But, strung together, they suggest some kind of awful thing produced by whisking cocoa powder into pan drippings. In reality, chocolate gravy is pretty much a warm, buttery chocolate pudding served over biscuits. And biscuits are pretty much shortcake.

Still, you’ll seldom meet anyone who feels so-so about chocolate gravy; a few folks love the dish, the rest of the world has absolutely no interest in trying it. I have even met people—heathens are people, too—who deny the existence of chocolate gravy.
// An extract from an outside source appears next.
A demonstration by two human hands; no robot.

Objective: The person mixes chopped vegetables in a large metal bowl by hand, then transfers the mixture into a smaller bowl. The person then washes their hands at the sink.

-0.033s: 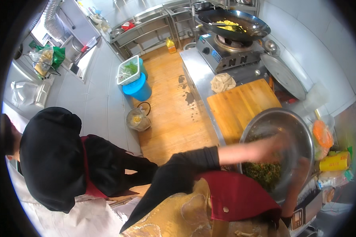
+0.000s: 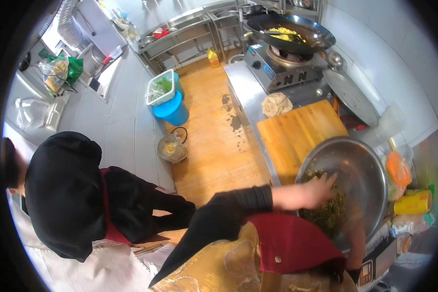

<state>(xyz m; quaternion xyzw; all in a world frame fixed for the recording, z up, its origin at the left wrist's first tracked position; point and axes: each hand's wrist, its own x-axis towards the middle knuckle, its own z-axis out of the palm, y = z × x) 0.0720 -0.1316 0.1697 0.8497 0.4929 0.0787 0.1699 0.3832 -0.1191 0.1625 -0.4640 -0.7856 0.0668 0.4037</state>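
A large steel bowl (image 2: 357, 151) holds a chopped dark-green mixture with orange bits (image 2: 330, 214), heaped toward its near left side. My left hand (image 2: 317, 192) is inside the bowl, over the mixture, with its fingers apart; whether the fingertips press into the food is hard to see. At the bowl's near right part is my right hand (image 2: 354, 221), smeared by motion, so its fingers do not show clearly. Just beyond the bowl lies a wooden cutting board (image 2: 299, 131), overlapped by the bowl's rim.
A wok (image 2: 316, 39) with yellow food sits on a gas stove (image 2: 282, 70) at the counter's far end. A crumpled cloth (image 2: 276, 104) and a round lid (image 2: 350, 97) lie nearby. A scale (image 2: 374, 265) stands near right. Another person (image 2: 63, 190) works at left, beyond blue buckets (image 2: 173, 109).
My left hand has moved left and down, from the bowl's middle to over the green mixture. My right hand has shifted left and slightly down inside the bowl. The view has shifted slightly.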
Most of those who love it, in my experience, are white folks who grew up poor in places like Mountain Home, Arkansas or Poteau, Oklahoma. Sometimes, I see a man or woman with wide, sharp shoulders, high cheekbones and blue eyes set just a little too far back, and I think: “There’s a chocolate gravy person.”

Maybe it’s not the name that inspires such disdain, but rather some vestigal shame that they carry as descendants of folk for whom chocolate gravy was a special treat. Maybe they feel that eating it is just one step too many back towards Hooverville.

John Egerton, author of Southern Food: At Home, on the Road, in History, described chocolate gravy as “a breakfast treat of long standing in the Arkansas Ozarks. A 1976 recipe collection of the Methodist Churchwomen of Conway Arkansas resurrected this remarkable dish, the origin of which is lost to history.”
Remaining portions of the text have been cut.